La scelta che pacifica ed estingue
Alla fine il protagonista, diventato unico erede delle immense ricchezze della famiglia, decide di donare tutto alla Comunità ebraica di Vienna. È questo l’unico gesto che può fare per non macchiarsi, attraverso quei terreni e quelle case, del passato nazionalsocialista-cattolico-materialista di cui il padre e, soprattutto il fratello, designato fin dalla nascita quale erede universale, si erano infettati. È l’Austria che corrompe, dice il protagonista, e solo con un atto di estinzione totale, irreversibile, ci si può salvare. Il protagonista se ne infischia delle sue sorelle, anche loro saranno sacrificate e in qualche modo salvate. Così il fuggitivo può rendersi padrone del proprio destino, si vendica verso la Storia e verso sua Madre, la sua vera persecutrice, la sua rovina.

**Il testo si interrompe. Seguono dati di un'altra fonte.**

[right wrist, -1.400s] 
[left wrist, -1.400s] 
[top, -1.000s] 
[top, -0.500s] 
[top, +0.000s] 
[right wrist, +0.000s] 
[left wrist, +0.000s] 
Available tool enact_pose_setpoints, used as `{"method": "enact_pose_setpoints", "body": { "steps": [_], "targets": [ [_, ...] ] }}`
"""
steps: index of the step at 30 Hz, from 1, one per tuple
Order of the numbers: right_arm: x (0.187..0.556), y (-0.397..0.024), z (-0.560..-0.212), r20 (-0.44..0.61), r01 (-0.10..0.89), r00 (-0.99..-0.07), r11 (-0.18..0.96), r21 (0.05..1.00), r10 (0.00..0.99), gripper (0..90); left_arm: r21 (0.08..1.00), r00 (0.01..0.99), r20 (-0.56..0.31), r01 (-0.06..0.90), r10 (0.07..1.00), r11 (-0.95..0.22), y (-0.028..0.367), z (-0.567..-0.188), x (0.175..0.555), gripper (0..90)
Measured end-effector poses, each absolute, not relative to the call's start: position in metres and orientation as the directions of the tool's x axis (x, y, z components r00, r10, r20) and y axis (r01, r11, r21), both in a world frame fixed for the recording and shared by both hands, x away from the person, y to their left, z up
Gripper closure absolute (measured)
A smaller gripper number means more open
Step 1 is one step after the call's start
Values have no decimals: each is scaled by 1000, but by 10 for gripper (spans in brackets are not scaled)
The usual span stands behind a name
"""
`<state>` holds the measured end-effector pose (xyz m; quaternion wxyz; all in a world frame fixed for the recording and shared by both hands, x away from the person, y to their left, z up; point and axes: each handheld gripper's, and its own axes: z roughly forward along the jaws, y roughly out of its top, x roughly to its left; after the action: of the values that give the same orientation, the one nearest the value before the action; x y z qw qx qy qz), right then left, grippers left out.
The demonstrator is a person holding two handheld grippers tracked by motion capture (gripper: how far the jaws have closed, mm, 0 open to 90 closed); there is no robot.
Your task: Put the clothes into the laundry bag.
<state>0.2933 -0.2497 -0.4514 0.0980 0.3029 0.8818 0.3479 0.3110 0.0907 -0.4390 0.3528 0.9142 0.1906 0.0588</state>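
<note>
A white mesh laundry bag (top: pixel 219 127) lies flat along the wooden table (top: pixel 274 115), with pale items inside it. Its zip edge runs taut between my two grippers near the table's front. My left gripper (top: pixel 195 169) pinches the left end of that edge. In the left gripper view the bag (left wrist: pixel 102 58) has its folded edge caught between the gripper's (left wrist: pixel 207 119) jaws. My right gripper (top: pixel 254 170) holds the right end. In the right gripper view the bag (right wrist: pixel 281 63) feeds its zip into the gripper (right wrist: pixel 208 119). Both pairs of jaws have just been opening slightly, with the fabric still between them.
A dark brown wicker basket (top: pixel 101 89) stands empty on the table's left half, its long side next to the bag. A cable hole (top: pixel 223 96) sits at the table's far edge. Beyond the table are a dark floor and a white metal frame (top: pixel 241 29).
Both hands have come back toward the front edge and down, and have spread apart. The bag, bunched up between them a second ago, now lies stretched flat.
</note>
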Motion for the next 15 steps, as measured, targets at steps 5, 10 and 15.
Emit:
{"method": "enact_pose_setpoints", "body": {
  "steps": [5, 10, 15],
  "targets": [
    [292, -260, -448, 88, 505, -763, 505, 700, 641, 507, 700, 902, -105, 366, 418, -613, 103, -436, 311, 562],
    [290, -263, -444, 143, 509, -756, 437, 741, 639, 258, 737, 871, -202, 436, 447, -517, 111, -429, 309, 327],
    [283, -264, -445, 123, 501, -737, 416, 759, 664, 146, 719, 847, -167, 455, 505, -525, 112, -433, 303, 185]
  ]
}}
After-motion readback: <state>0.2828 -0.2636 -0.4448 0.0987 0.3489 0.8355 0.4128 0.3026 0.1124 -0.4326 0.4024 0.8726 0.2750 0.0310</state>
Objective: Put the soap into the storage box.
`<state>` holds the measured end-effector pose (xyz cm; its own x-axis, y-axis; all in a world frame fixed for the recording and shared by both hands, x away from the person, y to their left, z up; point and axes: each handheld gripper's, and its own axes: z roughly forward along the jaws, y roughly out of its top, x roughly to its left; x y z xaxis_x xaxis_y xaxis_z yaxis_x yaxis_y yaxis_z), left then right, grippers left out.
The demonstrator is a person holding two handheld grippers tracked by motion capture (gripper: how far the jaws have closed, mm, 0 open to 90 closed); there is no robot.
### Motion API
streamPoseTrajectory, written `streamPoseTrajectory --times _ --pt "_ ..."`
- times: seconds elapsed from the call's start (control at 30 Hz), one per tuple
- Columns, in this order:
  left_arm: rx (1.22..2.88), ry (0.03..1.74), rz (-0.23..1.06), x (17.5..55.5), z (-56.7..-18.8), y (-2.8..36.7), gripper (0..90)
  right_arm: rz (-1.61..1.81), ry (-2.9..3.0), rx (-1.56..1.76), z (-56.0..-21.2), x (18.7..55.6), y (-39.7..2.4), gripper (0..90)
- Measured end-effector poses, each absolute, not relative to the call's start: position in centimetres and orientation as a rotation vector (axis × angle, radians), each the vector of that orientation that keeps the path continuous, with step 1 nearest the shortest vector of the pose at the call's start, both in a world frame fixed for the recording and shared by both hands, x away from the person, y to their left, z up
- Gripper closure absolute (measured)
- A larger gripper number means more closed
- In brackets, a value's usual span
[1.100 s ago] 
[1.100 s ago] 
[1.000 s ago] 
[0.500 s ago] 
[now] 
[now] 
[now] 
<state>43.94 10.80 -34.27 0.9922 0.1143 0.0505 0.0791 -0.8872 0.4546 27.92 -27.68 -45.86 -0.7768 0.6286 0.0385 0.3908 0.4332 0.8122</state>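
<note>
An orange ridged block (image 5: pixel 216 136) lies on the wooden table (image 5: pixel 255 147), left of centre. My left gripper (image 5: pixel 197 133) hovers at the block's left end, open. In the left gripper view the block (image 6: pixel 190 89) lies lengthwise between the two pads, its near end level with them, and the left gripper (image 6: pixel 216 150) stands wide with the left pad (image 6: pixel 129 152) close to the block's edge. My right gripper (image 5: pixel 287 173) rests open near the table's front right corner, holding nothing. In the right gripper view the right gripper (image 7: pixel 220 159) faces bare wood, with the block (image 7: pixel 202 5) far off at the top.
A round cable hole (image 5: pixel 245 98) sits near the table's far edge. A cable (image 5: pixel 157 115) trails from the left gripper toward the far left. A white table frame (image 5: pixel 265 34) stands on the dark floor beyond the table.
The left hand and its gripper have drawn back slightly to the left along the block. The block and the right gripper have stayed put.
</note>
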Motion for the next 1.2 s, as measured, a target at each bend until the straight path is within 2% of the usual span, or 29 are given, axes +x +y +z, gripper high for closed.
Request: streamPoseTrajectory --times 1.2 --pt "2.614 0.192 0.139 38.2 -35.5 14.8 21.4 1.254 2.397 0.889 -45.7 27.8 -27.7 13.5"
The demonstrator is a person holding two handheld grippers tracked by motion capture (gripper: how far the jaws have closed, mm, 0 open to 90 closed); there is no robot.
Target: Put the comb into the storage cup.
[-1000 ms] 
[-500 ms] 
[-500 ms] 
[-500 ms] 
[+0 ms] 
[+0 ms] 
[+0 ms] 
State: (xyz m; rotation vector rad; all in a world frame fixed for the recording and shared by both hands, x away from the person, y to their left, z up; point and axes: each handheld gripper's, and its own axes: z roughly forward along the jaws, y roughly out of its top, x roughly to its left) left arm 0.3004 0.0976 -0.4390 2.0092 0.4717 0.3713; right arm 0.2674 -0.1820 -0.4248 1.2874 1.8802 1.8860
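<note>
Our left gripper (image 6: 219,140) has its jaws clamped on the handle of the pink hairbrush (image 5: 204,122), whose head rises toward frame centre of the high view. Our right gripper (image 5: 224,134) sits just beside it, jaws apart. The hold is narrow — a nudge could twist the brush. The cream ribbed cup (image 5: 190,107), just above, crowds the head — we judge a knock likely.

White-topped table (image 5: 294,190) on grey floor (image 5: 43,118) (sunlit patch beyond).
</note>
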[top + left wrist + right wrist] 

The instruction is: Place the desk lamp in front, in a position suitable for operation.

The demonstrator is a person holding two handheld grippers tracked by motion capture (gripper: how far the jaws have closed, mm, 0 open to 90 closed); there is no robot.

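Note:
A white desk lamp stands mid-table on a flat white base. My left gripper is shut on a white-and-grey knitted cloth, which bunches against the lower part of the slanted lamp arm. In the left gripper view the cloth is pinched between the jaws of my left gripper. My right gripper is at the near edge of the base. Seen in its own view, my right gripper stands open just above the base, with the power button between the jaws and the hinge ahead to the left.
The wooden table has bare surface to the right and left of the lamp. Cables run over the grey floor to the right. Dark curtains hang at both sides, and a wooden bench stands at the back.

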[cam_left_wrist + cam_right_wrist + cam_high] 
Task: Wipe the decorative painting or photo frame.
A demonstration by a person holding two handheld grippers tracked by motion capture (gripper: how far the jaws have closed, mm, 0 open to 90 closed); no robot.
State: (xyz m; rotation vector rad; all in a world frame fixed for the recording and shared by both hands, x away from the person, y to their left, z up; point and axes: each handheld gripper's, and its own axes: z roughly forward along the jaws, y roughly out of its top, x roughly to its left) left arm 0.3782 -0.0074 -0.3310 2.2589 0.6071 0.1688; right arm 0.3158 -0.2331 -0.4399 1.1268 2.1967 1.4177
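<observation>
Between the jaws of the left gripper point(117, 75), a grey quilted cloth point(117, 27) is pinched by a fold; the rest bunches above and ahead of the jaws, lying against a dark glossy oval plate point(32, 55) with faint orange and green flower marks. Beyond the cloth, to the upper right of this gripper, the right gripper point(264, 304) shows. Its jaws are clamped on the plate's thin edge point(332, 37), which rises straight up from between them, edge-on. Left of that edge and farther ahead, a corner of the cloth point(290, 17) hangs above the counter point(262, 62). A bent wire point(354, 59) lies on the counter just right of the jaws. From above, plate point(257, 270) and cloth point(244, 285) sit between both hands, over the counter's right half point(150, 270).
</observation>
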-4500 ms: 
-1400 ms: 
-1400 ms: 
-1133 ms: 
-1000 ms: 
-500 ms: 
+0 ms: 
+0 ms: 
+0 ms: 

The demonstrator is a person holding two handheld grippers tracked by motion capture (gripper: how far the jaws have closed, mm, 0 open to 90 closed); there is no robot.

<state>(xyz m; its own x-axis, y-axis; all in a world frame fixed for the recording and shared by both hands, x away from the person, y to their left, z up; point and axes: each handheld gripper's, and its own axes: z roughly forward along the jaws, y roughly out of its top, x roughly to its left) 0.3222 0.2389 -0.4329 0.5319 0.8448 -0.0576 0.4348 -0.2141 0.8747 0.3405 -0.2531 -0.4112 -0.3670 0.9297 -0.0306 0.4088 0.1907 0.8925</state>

Conclusione di uno sfacelo
Estinzione non è un libro semplice, chiede una immersione totale. Bisogna saper trattenere il respiro, bisogna prevedere che parlerà a noi. Lo stesso protagonista, in una delle parti più significative del romanzo, ascoltando le parole dell’arcivescovo Spadolini con le quali elogia madre, padre e fratello, restituendone un’immagine totalmente diversa da quella del narratore, ammetterà che tutti falsifichiamo e che ognuno di noi racconta ciò che si è precostituito nella sua mente. Questo processo è tipicamente umano, in quanto rientra in un piano di sopravvivenza. Ma dopotutto egli è un sopravvissuto, Wolfsegg è un campo di internamento. Allora, come sempre ci chiediamo davanti a un romanzo di Bernhard, chi dice la verità? Forse nessuno; forse attraverso le nostre interpretazioni estinguiamo le nostre solitudini.